**TASK GOAL:**
Reproduce every record precisely, leaving no line out.

**EXERCISE INPUTS:**
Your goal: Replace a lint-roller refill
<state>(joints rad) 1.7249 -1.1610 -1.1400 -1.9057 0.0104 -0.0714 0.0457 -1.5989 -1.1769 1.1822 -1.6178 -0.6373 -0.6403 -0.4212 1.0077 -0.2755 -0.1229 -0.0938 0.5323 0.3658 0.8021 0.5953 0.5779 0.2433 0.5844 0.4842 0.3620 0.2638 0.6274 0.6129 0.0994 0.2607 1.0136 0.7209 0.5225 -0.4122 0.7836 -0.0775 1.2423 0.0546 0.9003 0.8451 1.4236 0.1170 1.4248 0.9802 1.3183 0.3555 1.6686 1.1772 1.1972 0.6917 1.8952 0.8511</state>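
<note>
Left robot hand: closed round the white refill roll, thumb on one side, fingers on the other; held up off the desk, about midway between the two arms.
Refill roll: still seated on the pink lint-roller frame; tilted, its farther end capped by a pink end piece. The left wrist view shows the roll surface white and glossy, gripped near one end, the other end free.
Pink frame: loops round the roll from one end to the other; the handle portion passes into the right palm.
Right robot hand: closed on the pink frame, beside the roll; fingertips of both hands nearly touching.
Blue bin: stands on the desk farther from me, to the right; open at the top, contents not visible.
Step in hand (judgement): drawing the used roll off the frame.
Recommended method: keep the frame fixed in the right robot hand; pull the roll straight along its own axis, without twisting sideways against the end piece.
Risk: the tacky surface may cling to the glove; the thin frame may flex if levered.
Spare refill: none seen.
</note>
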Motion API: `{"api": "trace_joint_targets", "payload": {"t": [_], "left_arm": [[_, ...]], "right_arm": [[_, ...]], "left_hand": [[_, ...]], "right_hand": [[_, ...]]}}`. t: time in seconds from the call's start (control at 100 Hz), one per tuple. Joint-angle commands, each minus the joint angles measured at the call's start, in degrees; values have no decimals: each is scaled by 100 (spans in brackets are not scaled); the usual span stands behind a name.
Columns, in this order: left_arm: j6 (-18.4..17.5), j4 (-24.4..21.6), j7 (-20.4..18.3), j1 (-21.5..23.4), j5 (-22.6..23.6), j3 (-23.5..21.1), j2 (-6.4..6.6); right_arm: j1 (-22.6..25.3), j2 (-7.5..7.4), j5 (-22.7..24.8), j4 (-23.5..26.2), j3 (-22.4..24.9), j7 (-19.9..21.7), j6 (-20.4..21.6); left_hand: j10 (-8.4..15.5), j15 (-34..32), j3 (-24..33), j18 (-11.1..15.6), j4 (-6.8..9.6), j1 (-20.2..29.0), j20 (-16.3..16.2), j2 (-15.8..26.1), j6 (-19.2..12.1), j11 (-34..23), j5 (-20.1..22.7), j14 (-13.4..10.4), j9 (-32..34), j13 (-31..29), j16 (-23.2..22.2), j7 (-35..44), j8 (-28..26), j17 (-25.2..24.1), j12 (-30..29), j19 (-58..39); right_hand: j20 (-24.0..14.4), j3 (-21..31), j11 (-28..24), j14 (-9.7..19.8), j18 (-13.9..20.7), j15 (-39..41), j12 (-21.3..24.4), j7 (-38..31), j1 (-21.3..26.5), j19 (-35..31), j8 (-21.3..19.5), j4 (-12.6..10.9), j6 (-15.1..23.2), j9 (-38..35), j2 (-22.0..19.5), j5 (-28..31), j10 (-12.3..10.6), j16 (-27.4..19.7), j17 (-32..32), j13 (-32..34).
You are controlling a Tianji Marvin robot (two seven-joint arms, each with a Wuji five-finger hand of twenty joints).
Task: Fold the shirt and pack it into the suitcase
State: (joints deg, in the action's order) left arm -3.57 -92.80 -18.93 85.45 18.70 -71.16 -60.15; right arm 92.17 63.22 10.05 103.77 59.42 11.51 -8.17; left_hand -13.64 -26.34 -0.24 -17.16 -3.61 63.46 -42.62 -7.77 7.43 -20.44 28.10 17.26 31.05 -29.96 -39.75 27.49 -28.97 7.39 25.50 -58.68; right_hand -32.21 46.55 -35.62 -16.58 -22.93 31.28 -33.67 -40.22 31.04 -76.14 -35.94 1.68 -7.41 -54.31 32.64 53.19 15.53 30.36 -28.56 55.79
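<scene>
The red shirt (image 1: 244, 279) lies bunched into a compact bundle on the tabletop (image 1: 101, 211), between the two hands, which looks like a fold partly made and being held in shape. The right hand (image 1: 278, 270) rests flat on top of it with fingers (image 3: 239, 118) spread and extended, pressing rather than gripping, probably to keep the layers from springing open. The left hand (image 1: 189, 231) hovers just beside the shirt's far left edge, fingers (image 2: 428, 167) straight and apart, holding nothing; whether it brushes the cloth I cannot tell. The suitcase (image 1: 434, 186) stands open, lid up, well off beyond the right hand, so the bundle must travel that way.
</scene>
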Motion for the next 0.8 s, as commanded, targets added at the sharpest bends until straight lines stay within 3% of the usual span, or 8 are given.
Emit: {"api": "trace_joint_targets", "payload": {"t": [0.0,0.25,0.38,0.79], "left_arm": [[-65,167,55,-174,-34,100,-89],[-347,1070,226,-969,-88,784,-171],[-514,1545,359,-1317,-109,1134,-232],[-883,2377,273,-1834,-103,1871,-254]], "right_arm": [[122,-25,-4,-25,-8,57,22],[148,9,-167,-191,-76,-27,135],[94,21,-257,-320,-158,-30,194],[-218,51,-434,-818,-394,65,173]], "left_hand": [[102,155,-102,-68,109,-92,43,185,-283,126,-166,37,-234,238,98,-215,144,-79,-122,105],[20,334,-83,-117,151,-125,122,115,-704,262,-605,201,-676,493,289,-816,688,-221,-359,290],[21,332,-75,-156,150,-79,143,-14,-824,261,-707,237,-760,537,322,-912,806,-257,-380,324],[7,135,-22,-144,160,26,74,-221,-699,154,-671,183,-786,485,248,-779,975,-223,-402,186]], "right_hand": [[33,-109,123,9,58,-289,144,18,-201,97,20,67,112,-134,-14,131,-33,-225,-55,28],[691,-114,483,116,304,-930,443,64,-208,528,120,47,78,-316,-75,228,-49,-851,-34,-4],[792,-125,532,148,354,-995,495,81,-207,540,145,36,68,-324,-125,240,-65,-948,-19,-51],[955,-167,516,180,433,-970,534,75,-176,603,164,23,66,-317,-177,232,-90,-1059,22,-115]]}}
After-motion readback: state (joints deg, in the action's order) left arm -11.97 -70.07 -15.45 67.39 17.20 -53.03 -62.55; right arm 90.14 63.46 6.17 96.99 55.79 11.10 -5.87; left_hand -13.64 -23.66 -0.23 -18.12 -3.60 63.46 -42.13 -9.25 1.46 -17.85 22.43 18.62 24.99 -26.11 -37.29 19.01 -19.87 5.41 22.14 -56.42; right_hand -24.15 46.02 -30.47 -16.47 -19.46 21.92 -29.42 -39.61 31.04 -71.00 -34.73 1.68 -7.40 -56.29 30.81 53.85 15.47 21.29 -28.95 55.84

**EXERCISE SOLUTION:**
Your goal: Replace a lint-roller refill
<state>(joints rad) 1.7249 -1.1610 -1.1400 -1.9057 0.0104 -0.0714 0.0457 -1.5989 -1.1769 1.1822 -1.6178 -0.6373 -0.6403 -0.4212 1.0077 -0.2755 -0.1229 -0.0938 0.5323 0.3658 0.8021 0.5953 0.5779 0.2433 0.5844 0.4842 0.3620 0.2638 0.6274 0.6129 0.0994 0.2607 1.0136 0.7209 0.5225 -0.4122 0.7836 -0.0775 1.2423 0.0546 0.9003 0.8451 1.4236 0.1170 1.4248 0.9802 1.3183 0.3555 1.6686 1.1772 1.1972 0.6917 1.8952 0.8511</state>
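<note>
Left robot hand: closed round the white refill roll, thumb on one side, fingers on the other; held up off the desk, about midway between the two arms.
Refill roll: still seated on the pink lint-roller frame; tilted, its farther end capped by a pink end piece. The left wrist view shows the roll surface white and glossy, gripped near one end, the other end free.
Pink frame: loops round the roll from one end to the other; the handle portion passes into the right palm.
Right robot hand: closed on the pink frame, beside the roll; fingertips of both hands nearly touching.
Blue bin: stands on the desk farther from me, to the right; open at the top, contents not visible.
Step in hand (judgement): drawing the used roll off the frame.
Recommended method: keep the frame fixed in the right robot hand; pull the roll straight along its own axis, without twisting sideways against the end piece.
Risk: the tacky surface may cling to the glove; the thin frame may flex if levered.
Spare refill: none seen.
</note>
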Motion API: `{"api": "trace_joint_targets", "payload": {"t": [_], "left_arm": [[_, ...]], "right_arm": [[_, ...]], "left_hand": [[_, ...]], "right_hand": [[_, ...]]}}`. t: time in seconds from the call's start (control at 100 Hz), one per tuple. Joint-angle commands, each minus the joint angles measured at the call's start, in degrees; values have no decimals: each is scaled by 100 (spans in brackets are not scaled); the usual span stands behind a name.
Columns, in this order: left_arm: j6 (-18.4..17.5), j4 (-24.4..21.6), j7 (-20.4..18.3), j1 (-21.5..23.4), j5 (-22.6..23.6), j3 (-23.5..21.1), j2 (-6.4..6.6); right_arm: j1 (-22.6..25.3), j2 (-7.5..7.4), j5 (-22.7..24.8), j4 (-23.5..26.2), j3 (-22.4..24.9), j7 (-19.9..21.7), j6 (-20.4..21.6); left_hand: j10 (-8.4..15.5), j15 (-34..32), j3 (-24..33), j18 (-11.1..15.6), j4 (-6.8..9.6), j1 (-20.2..29.0), j20 (-16.3..16.2), j2 (-15.8..26.1), j6 (-19.2..12.1), j11 (-34..23), j5 (-20.1..22.7), j14 (-13.4..10.4), j9 (-32..34), j13 (-31..29), j16 (-23.2..22.2), j7 (-35..44), j8 (-28..26), j17 (-25.2..24.1), j12 (-30..29), j19 (-58..39); right_hand: j20 (-24.0..14.4), j3 (-21..31), j11 (-28..24), j14 (-9.7..19.8), j18 (-13.9..20.7), j15 (-39..41), j12 (-21.3..24.4), j7 (-38..31), j1 (-21.3..26.5), j19 (-35..31), j8 (-21.3..19.5), j4 (-12.6..10.9), j6 (-15.1..23.2), j9 (-38..35), j2 (-22.0..19.5), j5 (-28..31), j10 (-12.3..10.6), j16 (-27.4..19.7), j17 (-32..32), j13 (-32..34).
You are controlling a Tianji Marvin robot (two seven-joint arms, each with a Wuji five-finger hand of twenty joints).
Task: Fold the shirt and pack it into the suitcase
State: (joints deg, in the action's order) left arm -3.57 -92.80 -18.93 85.45 18.70 -71.16 -60.15; right arm 92.17 63.22 10.05 103.77 59.42 11.51 -8.17; left_hand -13.64 -26.34 -0.24 -17.16 -3.61 63.46 -42.62 -7.77 7.43 -20.44 28.10 17.26 31.05 -29.96 -39.75 27.49 -28.97 7.39 25.50 -58.68; right_hand -32.21 46.55 -35.62 -16.58 -22.93 31.28 -33.67 -40.22 31.04 -76.14 -35.94 1.68 -7.41 -54.31 32.64 53.19 15.53 30.36 -28.56 55.79
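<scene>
The red shirt (image 1: 244, 279) lies bunched into a compact bundle on the tabletop (image 1: 101, 211), between the two hands, which looks like a fold partly made and being held in shape. The right hand (image 1: 278, 270) rests flat on top of it with fingers (image 3: 239, 118) spread and extended, pressing rather than gripping, probably to keep the layers from springing open. The left hand (image 1: 189, 231) hovers just beside the shirt's far left edge, fingers (image 2: 428, 167) straight and apart, holding nothing; whether it brushes the cloth I cannot tell. The suitcase (image 1: 434, 186) stands open, lid up, well off beyond the right hand, so the bundle must travel that way.
</scene>
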Motion for the next 0.8 s, as commanded, targets added at the sharpest bends until straight lines stay within 3% of the usual span, or 8 are given.
Emit: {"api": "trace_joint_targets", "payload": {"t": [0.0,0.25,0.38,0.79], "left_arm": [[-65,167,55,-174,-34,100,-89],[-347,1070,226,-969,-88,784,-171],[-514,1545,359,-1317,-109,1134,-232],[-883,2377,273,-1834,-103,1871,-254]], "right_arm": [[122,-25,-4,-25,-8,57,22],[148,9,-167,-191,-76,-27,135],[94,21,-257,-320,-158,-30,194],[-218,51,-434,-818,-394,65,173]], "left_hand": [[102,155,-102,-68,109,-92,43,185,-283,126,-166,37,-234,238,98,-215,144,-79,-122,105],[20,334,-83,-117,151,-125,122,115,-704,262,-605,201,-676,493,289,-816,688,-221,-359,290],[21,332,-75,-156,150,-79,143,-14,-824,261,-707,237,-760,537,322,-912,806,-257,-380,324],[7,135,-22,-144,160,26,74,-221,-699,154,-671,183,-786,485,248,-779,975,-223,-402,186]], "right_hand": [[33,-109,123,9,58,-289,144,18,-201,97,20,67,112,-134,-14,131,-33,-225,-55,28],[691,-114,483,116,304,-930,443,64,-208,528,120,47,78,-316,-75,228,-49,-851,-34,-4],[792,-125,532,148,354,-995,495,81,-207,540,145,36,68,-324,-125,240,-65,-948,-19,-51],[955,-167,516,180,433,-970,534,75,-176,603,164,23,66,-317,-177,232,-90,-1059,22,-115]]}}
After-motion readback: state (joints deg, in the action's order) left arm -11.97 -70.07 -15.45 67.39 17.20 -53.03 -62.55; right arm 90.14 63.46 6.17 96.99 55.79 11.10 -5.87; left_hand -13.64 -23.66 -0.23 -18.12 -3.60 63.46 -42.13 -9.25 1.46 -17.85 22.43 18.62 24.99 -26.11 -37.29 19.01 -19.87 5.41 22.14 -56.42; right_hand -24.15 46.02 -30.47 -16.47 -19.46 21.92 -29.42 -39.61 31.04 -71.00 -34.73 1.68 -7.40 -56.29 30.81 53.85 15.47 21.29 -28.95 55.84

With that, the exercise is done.